**What is being asked:**
From the material below, tally every line containing "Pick"; reply with the total only.

**Records shown:**

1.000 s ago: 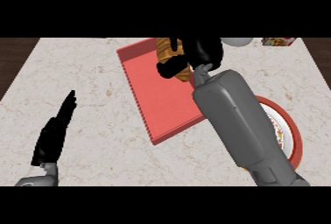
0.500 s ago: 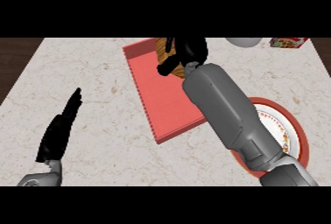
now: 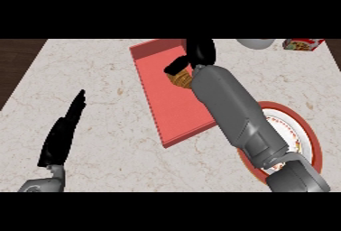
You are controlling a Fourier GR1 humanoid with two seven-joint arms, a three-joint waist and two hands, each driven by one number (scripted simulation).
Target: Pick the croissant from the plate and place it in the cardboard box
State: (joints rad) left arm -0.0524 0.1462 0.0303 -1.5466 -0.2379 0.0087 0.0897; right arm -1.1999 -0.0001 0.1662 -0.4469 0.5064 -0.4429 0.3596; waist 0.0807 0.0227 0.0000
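Observation:
The brown croissant (image 3: pixel 180 78) lies inside the flat red box (image 3: pixel 174 113), near the box's far end. My right hand (image 3: pixel 201 53) is just beyond it over the box, fingers stretched away from me, with the thumb reaching down to the croissant's top edge. The fingers do not wrap the croissant. My right forearm crosses the box's right wall and hides part of the red-rimmed white plate (image 3: pixel 311 140) at the right. My left hand (image 3: pixel 61 137) rests open at the lower left, fingers straight, well apart from the box.
A pale bowl (image 3: pixel 257 43) and a small colourful packet (image 3: pixel 304 44) stand at the counter's far right edge. Dark floor shows past the counter's left edge. Bare marble counter lies between my left hand and the box.
The right hand moved further over the box and its fingers straightened. The croissant, earlier wrapped in the hand, now shows lying in the box by the wrist. The left hand barely shifted.

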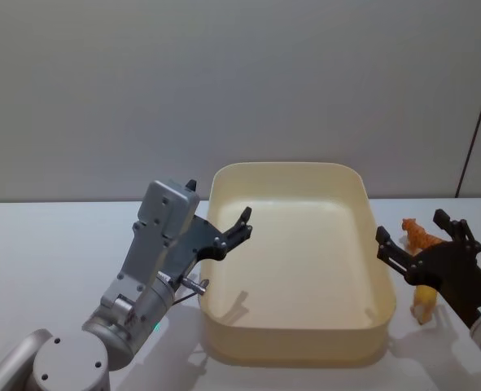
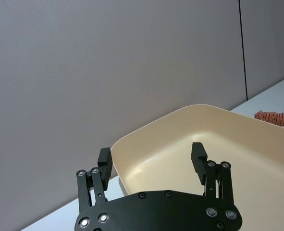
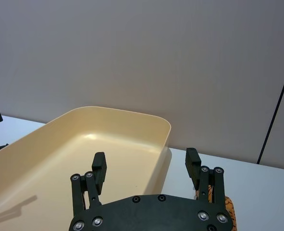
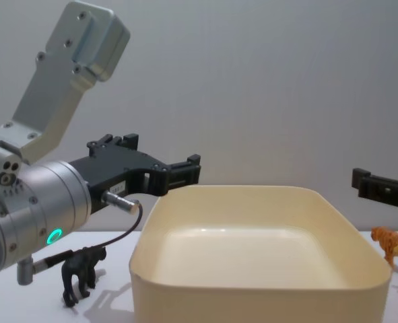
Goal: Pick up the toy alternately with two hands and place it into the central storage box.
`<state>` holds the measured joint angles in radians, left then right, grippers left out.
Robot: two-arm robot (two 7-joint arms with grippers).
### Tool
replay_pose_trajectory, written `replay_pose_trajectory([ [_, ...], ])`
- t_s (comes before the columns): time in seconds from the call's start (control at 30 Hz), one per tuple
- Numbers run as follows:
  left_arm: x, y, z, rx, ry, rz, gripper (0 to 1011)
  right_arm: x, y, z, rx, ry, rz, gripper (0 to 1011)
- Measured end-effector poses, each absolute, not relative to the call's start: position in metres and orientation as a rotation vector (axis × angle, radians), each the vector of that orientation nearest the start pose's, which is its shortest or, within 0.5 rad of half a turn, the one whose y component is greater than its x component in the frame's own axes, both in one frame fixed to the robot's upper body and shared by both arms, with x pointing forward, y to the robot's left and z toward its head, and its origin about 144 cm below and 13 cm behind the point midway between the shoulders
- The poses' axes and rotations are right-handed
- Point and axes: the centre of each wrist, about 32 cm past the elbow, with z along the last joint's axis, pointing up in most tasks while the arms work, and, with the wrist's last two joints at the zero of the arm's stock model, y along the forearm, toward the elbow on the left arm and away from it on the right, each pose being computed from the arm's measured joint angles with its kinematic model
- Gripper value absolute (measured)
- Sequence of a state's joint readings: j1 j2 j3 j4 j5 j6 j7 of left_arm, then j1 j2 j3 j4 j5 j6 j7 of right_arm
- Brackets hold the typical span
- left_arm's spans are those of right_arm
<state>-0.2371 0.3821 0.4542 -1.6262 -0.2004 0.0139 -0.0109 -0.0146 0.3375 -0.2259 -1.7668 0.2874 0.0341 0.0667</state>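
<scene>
Left end effector (image 2: pixel 151 156) splayed — over tub (image 2: pixel 238 144).

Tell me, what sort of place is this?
Probably a robot test lab: a bare white table against a plain grey wall, a cream tub with a toy tiger beside it, and the left tool and right tool open at its sides.

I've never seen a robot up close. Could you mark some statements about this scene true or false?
1. The storage box is empty. True.
2. The left gripper holds a toy. False: it is open and empty.
3. An orange tiger stands right of the box. True.
4. The black animal figure lies in the box. False: it stands on the table, left of it.
5. The right gripper is open. True.
</scene>
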Motion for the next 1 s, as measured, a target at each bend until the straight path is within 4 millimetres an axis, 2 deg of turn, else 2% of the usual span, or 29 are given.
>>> replay_pose_trajectory([
  [1.0, 0.492, 0.1984, 1.2044, 0.061, -0.268, 1.124, 1001, 0.4433, -0.2371, 1.1887, 0.026, -0.075, -1.23, 1001],
])
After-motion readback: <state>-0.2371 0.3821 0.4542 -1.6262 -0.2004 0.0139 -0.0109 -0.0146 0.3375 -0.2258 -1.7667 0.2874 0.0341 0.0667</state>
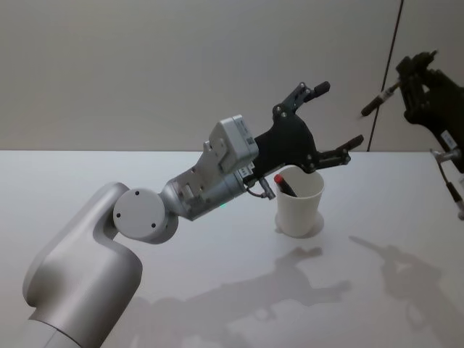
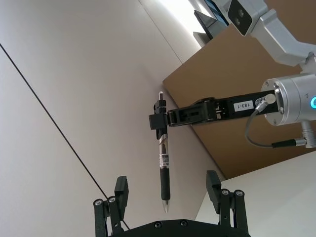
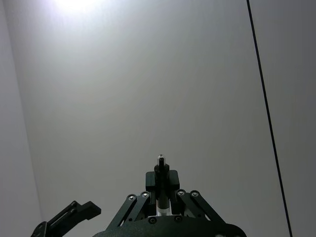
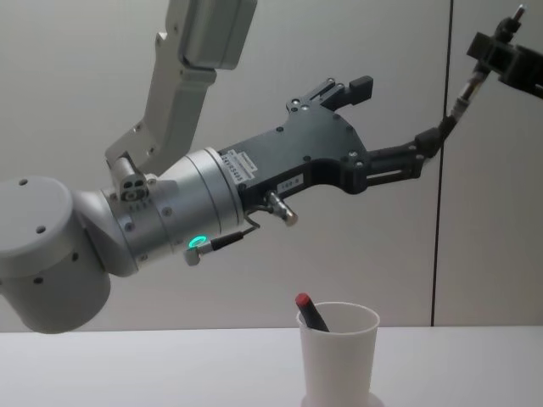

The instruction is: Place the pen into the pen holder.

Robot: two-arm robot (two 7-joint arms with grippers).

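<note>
Nearest you in the chest view, the pen holder (image 4: 338, 356), a white paper cup, stands upright on the white table (image 4: 127, 369). A red-capped marker (image 4: 310, 312) already leans inside it. Above the cup, your left gripper (image 4: 392, 119) hangs in the air with its two fingers spread wide apart and nothing between them. Farther off and higher, toward the upper right, your right gripper (image 4: 501, 51) is clamped on the pen (image 4: 462, 93). From the left wrist view, the pen (image 2: 163, 159) hangs tip downward, pinched near its upper end, well above the table and well apart from the cup. Behind everything is a plain pale wall (image 4: 85, 68).
</note>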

**Completed exercise:**
2